Mme Conté Fatoumata,  malgré son  âge avancé  travaille dans l’agriculture. Le dos vouté et tenant une daba à  la main, elle cultive comme les bras valides. « Ce bas-fonds est notre lieu de refuge, après mes occupations familiales, on fait le désherbage, on arrose nos pépinières et c’est dans ça que nous nous vivons ici à Lisso. Cette année ici nous avons tout perdu.  Il y a quelque chose dans le sol qui détruit notre culture. Après avoir fini de semer, les plants en poussant deviennent secs. Nous demandons à ceux qui maîtrisent des techniques contre les insectes de nous appuyer. Car c’est de cette activité que nous tirons de quoi subvenir aux besoins de nos familles », a-t-elle confié.

« Dans cette localité, il y a des groupements féminins qui  travaillent la terre avec passion, mais ils n’ont pas de moyens techniques et financiers ici. Et quand je dis, il n’y a pas de moyens techniques,  parce que chaque année ces dames là travaillent sans aucun rendement, après avoir acheté très chers leurs semences, soit dans  le marché de Tanènè. Après avoir fini de semer, le moment de production, les plants commencent à être attaqués par des insectes dans le sol et si ça commence, ça tue et détruit la grande partie des cultures. Nous avons informé l’autorité en charge de l’agriculture, mais jusqu’à présent, il n’y a  pas de suite et le deuxième cas qui fatigue », a entre autres lancé Mamadou Camara, maire de la commune rurale de Lisso.

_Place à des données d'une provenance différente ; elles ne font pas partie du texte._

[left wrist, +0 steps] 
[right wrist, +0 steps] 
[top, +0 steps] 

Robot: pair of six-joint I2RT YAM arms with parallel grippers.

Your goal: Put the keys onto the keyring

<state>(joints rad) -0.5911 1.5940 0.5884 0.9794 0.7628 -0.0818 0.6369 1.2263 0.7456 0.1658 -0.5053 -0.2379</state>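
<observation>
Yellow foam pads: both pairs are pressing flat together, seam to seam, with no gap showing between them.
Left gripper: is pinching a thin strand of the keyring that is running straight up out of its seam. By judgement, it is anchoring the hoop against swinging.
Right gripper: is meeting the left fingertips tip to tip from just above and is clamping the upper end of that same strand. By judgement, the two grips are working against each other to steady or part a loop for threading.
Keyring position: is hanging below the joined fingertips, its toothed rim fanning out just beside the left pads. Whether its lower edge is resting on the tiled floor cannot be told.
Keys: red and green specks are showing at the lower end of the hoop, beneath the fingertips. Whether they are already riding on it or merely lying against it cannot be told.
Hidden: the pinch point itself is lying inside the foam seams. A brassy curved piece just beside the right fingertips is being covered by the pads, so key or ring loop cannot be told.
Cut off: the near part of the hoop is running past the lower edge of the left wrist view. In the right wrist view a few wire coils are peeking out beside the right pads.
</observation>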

Ces femmes cultivent du gombo, du piment, de l’aubergine, des concombres  et des pastèques.

Selon Mamaissata Camara, citoyenne  du district de Samanssira, leurs activités agricoles est le seul moyen pour elles de supporter les besoins familiaux. Mais que leurs champs seraient exposés à la menace  d’une dévastation  par des bœufs et des insectes nuisibles.

Sos donc à ces braves paysannes du district de Samanssira.